* _About this exercise_
Could you reproduce every record below exactly as it stands?

*** Stored data Section Begins ***

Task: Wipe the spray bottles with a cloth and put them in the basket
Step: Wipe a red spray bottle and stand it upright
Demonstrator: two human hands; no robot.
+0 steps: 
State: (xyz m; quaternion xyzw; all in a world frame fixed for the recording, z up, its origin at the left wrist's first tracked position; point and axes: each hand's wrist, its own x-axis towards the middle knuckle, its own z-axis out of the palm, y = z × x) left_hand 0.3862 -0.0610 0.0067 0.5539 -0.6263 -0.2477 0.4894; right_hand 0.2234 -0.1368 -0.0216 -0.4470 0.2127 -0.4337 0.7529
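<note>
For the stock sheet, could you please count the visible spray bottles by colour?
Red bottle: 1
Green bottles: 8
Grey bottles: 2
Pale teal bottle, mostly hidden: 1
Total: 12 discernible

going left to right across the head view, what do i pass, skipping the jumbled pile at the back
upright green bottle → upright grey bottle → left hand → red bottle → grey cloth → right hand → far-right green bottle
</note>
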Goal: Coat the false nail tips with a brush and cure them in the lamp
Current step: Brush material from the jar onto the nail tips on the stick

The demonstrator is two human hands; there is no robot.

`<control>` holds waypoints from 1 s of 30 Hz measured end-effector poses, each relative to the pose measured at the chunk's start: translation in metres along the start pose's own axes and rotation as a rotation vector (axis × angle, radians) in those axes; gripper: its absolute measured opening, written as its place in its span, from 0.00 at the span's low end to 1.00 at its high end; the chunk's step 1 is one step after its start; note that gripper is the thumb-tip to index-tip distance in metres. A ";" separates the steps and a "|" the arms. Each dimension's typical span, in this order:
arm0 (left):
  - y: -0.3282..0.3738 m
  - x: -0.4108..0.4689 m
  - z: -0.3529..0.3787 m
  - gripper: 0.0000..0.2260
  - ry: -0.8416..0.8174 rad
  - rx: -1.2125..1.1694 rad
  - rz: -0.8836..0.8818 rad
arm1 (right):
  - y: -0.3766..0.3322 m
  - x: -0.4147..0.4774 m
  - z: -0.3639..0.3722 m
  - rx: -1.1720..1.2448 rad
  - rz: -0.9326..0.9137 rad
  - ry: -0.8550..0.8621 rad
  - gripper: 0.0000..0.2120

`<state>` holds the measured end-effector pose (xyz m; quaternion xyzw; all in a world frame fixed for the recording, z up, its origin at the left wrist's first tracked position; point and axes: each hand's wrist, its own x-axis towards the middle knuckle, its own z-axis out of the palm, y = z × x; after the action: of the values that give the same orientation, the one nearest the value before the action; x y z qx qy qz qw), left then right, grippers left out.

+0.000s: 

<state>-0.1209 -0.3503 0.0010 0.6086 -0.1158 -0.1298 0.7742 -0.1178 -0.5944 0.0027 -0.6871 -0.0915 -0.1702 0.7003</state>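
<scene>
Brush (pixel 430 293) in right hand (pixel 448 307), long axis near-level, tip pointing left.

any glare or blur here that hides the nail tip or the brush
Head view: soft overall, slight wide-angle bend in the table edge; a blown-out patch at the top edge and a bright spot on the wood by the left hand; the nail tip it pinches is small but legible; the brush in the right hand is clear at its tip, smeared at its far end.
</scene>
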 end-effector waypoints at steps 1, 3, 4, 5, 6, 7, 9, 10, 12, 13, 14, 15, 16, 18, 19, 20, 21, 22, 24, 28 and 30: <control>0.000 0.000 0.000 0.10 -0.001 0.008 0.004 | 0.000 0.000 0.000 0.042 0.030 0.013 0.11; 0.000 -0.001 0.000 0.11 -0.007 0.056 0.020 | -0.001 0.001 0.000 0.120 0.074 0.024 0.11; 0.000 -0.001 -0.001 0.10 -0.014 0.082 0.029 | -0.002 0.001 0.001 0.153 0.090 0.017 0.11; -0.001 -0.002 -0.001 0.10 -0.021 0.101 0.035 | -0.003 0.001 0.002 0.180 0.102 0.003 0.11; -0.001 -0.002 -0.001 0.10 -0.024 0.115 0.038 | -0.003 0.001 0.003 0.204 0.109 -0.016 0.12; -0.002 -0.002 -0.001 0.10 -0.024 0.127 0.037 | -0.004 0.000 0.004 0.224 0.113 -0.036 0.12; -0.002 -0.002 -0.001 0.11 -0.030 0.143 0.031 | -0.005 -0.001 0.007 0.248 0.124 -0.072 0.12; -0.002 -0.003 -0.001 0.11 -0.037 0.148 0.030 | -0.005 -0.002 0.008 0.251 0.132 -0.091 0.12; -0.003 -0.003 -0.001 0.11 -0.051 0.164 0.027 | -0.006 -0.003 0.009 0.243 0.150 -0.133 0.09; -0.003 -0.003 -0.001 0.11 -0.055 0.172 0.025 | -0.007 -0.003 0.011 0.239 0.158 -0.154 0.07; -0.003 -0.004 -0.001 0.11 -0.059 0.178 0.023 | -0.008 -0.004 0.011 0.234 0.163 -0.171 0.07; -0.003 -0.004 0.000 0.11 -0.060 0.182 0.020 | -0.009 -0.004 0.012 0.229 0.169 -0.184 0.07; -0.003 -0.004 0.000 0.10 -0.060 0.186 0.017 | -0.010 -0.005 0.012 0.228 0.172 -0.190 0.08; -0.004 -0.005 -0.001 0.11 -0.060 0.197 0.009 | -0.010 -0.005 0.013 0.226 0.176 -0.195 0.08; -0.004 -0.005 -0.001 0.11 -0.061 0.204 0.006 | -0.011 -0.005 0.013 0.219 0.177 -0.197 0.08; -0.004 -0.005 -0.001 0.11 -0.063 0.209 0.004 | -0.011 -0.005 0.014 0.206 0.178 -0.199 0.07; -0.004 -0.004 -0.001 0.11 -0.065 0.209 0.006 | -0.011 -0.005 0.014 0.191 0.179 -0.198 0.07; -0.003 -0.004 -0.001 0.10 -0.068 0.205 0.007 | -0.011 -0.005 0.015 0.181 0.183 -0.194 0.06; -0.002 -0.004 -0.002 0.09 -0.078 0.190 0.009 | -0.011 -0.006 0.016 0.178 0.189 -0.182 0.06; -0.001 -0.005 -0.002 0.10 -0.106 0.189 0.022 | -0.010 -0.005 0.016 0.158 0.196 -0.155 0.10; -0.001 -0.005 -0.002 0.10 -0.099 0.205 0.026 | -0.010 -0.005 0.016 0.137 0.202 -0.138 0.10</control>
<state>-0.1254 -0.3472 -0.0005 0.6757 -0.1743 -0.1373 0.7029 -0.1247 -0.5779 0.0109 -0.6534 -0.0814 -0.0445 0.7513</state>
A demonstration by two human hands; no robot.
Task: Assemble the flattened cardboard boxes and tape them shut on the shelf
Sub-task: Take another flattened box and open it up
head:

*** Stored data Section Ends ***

* _Reply to the exercise_
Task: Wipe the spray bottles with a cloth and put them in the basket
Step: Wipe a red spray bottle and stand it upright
Demonstrator: two human hands; no robot.
+0 steps: 
State: (xyz m; quaternion xyzw; all in a world frame fixed for the recording, z up, its origin at the left wrist's first tracked position; point and axes: each hand's wrist, its own x-axis towards the middle knuckle, its own z-axis out of the palm, y = z × x) left_hand 0.3862 -0.0610 0.0067 0.5539 -0.6263 -0.2477 0.4894; right_hand 0.2234 -0.1368 -0.0216 -0.4470 0.2127 -0.4337 0.7529
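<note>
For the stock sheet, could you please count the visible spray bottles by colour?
Red bottle: 1
Green bottles: 8
Grey bottles: 2
Pale teal bottle, mostly hidden: 1
Total: 12 discernible

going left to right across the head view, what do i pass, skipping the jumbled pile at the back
upright green bottle → upright grey bottle → left hand → red bottle → grey cloth → right hand → far-right green bottle
</note>
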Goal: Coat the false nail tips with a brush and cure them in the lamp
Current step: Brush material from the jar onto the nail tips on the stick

The demonstrator is two human hands; there is no robot.

`<control>` holds waypoints from 1 s of 30 Hz measured end-effector poses, each relative to the pose measured at the chunk's start: translation in metres along the start pose's own axes and rotation as a rotation vector (axis × angle, radians) in those axes; gripper: its absolute measured opening, written as its place in its span, from 0.00 at the span's low end to 1.00 at its high end; the chunk's step 1 is one step after its start; note that gripper is the thumb-tip to index-tip distance in metres. A ";" separates the steps and a "|" the arms. Each dimension's typical span, in this order:
arm0 (left):
  - y: -0.3282..0.3738 m
  - x: -0.4108..0.4689 m
  - z: -0.3529..0.3787 m
  - gripper: 0.0000..0.2260
  - ry: -0.8416..0.8174 rad
  - rx: -1.2125..1.1694 rad
  - rz: -0.8836..0.8818 rad
arm1 (right):
  - y: -0.3766..0.3322 m
  - x: -0.4147..0.4774 m
  - z: -0.3639..0.3722 m
  - rx: -1.1720..1.2448 rad
  - rz: -0.9326..0.9137 rad
  - ry: -0.8550..0.8621 rad
  - gripper: 0.0000..0.2120

`<state>` holds the measured end-effector pose (xyz m; quaternion xyzw; all in a world frame fixed for the recording, z up, its origin at the left wrist's first tracked position; point and axes: each hand's wrist, its own x-axis towards the middle knuckle, its own z-axis out of the palm, y = z × x; after the action: of the values that give the same orientation, the one nearest the value before the action; x y z qx qy qz qw), left then right, grippers left out.

+0.000s: 

<state>-0.1209 -0.3503 0.0010 0.6086 -0.1158 -0.1298 0.7742 -0.1178 -0.5944 0.0027 -0.6871 -0.0915 -0.1702 0.7003</state>
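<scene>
Brush (pixel 430 293) in right hand (pixel 448 307), long axis near-level, tip pointing left.

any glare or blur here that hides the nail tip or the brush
Head view: soft overall, slight wide-angle bend in the table edge; a blown-out patch at the top edge and a bright spot on the wood by the left hand; the nail tip it pinches is small but legible; the brush in the right hand is clear at its tip, smeared at its far end.
</scene>
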 end-effector waypoints at steps 1, 3, 4, 5, 6, 7, 9, 10, 12, 13, 14, 15, 16, 18, 19, 20, 21, 22, 24, 28 and 30: <control>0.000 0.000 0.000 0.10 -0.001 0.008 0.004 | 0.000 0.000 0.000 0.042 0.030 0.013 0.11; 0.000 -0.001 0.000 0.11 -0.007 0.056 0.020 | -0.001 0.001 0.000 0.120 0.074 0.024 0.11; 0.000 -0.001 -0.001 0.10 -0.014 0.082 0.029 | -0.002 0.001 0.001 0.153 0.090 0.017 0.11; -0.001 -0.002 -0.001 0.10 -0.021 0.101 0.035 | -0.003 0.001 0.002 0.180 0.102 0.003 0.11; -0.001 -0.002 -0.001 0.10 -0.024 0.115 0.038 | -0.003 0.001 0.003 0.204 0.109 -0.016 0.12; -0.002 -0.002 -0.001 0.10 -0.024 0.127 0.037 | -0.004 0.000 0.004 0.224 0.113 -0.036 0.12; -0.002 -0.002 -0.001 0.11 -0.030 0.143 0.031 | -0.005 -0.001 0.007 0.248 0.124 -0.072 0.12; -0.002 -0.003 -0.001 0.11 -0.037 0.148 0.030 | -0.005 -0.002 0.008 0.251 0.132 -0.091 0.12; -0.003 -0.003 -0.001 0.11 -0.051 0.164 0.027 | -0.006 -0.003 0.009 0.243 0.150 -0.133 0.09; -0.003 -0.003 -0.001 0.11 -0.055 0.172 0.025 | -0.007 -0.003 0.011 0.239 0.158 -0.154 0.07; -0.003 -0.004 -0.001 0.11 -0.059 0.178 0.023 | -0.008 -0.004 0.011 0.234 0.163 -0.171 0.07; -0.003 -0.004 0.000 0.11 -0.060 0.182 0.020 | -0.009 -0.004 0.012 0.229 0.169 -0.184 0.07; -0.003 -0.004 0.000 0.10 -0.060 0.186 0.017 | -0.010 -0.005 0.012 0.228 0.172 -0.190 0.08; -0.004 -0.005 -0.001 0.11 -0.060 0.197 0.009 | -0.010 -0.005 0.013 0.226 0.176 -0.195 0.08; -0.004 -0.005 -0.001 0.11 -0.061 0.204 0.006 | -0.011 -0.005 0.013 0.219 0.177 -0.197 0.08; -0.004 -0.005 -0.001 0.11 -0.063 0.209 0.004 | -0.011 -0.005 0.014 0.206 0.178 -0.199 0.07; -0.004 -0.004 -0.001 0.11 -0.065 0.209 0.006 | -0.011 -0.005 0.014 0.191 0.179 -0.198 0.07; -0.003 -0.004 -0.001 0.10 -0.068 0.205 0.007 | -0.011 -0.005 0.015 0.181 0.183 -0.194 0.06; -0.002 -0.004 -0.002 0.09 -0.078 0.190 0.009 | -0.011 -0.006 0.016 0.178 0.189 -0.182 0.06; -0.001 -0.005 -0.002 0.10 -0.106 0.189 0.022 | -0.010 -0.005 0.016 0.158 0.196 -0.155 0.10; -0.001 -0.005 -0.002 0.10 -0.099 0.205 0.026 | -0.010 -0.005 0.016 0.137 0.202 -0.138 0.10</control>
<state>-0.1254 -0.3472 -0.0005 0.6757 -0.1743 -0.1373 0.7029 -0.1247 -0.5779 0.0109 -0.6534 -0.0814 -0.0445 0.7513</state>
A demonstration by two human hands; no robot.
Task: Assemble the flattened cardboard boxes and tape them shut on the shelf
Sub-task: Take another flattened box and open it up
head:

Nothing else belongs in the output.